* [Task goal] Once you have reviewed the listing below, restate it word for word.

____

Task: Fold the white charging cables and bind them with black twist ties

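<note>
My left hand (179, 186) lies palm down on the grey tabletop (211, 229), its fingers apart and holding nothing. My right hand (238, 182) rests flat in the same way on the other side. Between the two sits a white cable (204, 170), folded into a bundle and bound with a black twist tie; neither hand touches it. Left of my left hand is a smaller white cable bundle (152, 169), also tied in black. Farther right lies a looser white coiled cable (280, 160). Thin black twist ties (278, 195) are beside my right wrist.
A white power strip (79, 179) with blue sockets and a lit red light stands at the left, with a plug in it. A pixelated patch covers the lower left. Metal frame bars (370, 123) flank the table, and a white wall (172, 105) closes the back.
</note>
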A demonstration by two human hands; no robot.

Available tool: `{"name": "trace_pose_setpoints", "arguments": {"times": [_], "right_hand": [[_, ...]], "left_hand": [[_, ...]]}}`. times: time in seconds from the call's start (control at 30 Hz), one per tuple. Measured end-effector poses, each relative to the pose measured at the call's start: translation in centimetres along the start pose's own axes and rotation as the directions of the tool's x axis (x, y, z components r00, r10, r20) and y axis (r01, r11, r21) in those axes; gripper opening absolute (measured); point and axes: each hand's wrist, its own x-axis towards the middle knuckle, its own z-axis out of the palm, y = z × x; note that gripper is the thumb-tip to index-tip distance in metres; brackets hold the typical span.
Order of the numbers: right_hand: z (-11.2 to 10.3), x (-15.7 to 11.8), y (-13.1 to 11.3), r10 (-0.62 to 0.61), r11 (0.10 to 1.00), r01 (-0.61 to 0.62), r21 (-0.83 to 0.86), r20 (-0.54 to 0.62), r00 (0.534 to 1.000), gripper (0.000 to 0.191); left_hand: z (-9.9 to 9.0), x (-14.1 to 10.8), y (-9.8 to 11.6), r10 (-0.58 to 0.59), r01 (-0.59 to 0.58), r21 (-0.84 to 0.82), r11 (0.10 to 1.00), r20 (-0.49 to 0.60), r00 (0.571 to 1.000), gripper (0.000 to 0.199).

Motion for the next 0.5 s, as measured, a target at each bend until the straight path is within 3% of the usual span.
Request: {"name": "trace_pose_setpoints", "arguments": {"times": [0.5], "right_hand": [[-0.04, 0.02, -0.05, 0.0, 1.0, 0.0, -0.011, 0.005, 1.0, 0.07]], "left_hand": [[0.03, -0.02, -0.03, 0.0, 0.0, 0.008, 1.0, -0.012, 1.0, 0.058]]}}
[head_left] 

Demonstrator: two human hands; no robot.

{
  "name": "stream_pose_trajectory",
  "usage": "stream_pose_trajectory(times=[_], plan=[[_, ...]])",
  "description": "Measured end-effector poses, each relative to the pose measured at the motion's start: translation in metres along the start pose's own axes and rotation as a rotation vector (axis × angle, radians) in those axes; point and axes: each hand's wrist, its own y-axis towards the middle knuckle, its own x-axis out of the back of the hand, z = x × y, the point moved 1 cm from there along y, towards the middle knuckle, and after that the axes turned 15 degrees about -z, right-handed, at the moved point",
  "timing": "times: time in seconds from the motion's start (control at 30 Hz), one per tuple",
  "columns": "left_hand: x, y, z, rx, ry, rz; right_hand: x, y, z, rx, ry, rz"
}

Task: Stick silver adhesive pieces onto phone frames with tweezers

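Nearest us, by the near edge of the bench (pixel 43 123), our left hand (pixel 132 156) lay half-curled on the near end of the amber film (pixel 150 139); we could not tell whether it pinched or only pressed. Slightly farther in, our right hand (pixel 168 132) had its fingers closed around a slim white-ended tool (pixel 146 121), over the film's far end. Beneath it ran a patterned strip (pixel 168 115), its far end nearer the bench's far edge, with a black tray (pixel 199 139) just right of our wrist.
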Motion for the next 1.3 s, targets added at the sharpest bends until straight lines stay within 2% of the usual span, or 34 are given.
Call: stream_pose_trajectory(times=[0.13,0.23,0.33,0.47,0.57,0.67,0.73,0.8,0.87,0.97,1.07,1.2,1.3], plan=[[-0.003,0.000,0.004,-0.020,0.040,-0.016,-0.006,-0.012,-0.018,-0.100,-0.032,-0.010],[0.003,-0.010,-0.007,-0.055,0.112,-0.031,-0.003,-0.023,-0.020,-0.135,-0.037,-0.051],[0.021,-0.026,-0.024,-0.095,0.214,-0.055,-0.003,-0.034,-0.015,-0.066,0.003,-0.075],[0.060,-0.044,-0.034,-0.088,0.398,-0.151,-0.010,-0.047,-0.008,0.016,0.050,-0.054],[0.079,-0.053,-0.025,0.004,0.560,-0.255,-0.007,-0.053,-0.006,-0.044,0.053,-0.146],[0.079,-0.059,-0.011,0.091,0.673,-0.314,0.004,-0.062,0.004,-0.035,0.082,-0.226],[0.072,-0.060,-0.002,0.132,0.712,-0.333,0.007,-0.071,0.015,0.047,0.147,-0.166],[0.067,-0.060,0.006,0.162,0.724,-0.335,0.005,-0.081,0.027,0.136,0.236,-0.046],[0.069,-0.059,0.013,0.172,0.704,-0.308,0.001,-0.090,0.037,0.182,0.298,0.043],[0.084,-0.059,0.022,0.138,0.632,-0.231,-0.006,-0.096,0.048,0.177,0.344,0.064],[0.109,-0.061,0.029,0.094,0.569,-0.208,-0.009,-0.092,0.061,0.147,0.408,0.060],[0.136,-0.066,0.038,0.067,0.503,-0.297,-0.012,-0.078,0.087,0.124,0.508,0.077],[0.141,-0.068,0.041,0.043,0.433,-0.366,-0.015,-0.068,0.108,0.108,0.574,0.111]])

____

* [Response box]
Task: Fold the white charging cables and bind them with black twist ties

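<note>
My left hand (179, 186) lies palm down on the grey tabletop (211, 229), its fingers apart and holding nothing. My right hand (238, 182) rests flat in the same way on the other side. Between the two sits a white cable (204, 170), folded into a bundle and bound with a black twist tie; neither hand touches it. Left of my left hand is a smaller white cable bundle (152, 169), also tied in black. Farther right lies a looser white coiled cable (280, 160). Thin black twist ties (278, 195) are beside my right wrist.
A white power strip (79, 179) with blue sockets and a lit red light stands at the left, with a plug in it. A pixelated patch covers the lower left. Metal frame bars (370, 123) flank the table, and a white wall (172, 105) closes the back.
</note>
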A demonstration by two human hands; no robot.

Available tool: `{"name": "trace_pose_setpoints", "arguments": {"times": [_], "right_hand": [[_, ...]], "left_hand": [[_, ...]]}}`. times: time in seconds from the call's start (control at 30 Hz), one per tuple. Measured end-effector poses, each relative to the pose measured at the call's start: translation in centimetres along the start pose's own axes and rotation as the directions of the tool's x axis (x, y, z components r00, r10, r20) and y axis (r01, r11, r21) in those axes; gripper opening absolute (measured); point and axes: each hand's wrist, its own x-axis towards the middle knuckle, its own z-axis out of the palm, y = z × x; note that gripper is the thumb-tip to index-tip distance in metres; brackets hold the typical span.
Order of the numbers: right_hand: z (-11.2 to 10.3), x (-15.7 to 11.8), y (-13.1 to 11.3), r10 (-0.62 to 0.61), r11 (0.10 to 1.00), r01 (-0.61 to 0.62), r21 (-0.83 to 0.86), r20 (-0.54 to 0.62), r00 (0.534 to 1.000), gripper (0.000 to 0.191); left_hand: z (-9.9 to 9.0), x (-14.1 to 10.8), y (-9.8 to 11.6), r10 (-0.58 to 0.59), r01 (-0.59 to 0.58), r21 (-0.84 to 0.82), r11 (0.10 to 1.00), r20 (-0.49 to 0.60), r00 (0.571 to 1.000), gripper (0.000 to 0.199).

Motion for the next 0.5 s, as measured, a target at each bend until the straight path is within 3% of the usual span.
Request: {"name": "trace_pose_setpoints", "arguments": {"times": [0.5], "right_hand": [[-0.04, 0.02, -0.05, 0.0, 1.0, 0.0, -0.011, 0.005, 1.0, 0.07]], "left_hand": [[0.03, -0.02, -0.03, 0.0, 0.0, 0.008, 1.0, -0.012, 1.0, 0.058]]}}
[head_left] 

Demonstrator: two human hands; no robot.

{
  "name": "stream_pose_trajectory",
  "usage": "stream_pose_trajectory(times=[_], plan=[[_, ...]])",
  "description": "Measured end-effector poses, each relative to the pose measured at the motion's start: translation in metres along the start pose's own axes and rotation as a rotation vector (axis × angle, radians) in those axes; point and axes: each hand's wrist, its own y-axis towards the middle knuckle, its own x-axis out of the back of the hand, z = x × y, the point moved 1 cm from there along y, towards the middle knuckle, and after that the axes turned 15 degrees about -z, right-handed, at the moved point",
  "timing": "times: time in seconds from the motion's start (control at 30 Hz), one per tuple",
  "columns": "left_hand: x, y, z, rx, ry, rz; right_hand: x, y, z, rx, ry, rz"
}

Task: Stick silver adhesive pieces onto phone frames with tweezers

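Nearest us, by the near edge of the bench (pixel 43 123), our left hand (pixel 132 156) lay half-curled on the near end of the amber film (pixel 150 139); we could not tell whether it pinched or only pressed. Slightly farther in, our right hand (pixel 168 132) had its fingers closed around a slim white-ended tool (pixel 146 121), over the film's far end. Beneath it ran a patterned strip (pixel 168 115), its far end nearer the bench's far edge, with a black tray (pixel 199 139) just right of our wrist.
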Motion for the next 1.3 s, targets added at the sharpest bends until straight lines stay within 2% of the usual span, or 34 are given.
Call: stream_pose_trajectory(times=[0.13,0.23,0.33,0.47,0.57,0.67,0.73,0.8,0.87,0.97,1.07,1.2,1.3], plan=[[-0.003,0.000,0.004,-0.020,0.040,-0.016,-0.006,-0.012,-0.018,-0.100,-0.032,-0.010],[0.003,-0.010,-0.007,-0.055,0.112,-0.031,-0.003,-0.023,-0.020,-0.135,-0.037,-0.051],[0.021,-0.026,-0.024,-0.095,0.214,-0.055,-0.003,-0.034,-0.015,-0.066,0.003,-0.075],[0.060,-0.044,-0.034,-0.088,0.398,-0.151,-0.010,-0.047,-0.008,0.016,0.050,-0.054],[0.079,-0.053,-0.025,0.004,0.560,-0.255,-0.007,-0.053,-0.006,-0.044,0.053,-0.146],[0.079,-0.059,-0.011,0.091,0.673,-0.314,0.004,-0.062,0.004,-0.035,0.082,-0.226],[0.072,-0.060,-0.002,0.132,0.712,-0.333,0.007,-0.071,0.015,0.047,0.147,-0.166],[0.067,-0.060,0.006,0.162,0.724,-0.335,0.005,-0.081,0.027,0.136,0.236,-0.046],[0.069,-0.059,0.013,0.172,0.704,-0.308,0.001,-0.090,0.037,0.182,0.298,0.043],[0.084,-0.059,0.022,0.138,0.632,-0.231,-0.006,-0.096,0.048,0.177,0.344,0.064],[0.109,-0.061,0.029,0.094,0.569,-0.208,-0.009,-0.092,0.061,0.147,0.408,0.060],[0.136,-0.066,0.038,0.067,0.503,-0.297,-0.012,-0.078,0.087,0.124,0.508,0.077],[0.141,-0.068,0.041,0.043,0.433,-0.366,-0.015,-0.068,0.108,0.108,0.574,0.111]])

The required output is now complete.